The new front brings together the pro-Ahmadinejad "Sweet Scent of Service" faction, newly formed last year, with several other more traditional conservative factions, Sadr said. The most notable of these is the "The Followers of Imam and Leadership Front", a major umbrella grouping embracing some 14 traditional conservative groups. These include the Islamic Association of Engineers, whose ranks include deputy parliament speaker Mohammad Reza Bahonar, and the Doctors Islamic Association, the faction of the supreme leader's foreign policy advisor Ali Akbar Velayati.
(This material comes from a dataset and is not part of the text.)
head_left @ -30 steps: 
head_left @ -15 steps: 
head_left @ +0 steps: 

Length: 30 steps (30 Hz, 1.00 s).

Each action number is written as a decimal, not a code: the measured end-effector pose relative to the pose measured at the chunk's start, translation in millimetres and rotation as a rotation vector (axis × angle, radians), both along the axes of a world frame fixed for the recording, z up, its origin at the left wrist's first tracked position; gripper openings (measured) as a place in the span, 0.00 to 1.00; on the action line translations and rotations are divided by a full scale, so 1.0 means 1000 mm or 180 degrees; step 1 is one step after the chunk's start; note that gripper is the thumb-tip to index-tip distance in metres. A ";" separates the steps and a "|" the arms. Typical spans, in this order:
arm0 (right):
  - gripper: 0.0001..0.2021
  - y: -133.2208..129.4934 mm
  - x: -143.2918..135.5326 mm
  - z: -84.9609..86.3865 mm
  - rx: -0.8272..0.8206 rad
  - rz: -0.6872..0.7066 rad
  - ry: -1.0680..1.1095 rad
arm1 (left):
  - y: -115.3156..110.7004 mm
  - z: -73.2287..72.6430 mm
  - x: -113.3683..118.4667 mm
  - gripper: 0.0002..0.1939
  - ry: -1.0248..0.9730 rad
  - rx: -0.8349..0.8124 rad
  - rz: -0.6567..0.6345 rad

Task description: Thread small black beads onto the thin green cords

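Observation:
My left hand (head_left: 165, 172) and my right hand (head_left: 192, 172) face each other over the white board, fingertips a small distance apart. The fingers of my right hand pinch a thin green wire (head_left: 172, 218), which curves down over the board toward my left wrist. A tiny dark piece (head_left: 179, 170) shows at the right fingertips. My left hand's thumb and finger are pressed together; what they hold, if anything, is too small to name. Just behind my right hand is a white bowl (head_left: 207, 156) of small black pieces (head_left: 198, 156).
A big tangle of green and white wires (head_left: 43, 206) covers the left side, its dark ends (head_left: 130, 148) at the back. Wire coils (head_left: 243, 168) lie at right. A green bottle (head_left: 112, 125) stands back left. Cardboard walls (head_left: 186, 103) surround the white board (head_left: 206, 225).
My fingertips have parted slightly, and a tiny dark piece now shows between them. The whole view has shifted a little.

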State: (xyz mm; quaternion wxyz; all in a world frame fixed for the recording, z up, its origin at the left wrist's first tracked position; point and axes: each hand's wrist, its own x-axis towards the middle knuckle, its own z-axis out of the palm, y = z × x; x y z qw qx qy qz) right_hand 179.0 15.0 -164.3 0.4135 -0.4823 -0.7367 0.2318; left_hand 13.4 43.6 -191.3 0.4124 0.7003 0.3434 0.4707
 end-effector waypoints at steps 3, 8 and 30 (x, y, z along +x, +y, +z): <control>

Their inclusion indicates the conservatives have achieved a more united front than in the 2006 municipal elections when the pro-Ahmadinejad forces lost votes to more moderate factions. "We learned our lesson to be united from previous elections," Sadr said. "We did not achieve good cohesion in the municipal polls."
But "opinion polls show that people throughout the country still have a positive view on Principalists," Sadr said. Iranians will go to the polls on March 14 to elect representatives to the now conservative-dominated parliament, in an election seen as crucial for the future political direction of the Islamic republic.
Conservatives will be challenged by Iran's reformists and moderates, who made a comeback in the municipal polls after enduring successive defeats since 2002 in municipal, parliamentary and presidential elections.
Iran's main reformist party on Monday called for a broad moderate front to contest the legislative elections, warning that the country risks "war and isolation" under Ahmadinejad.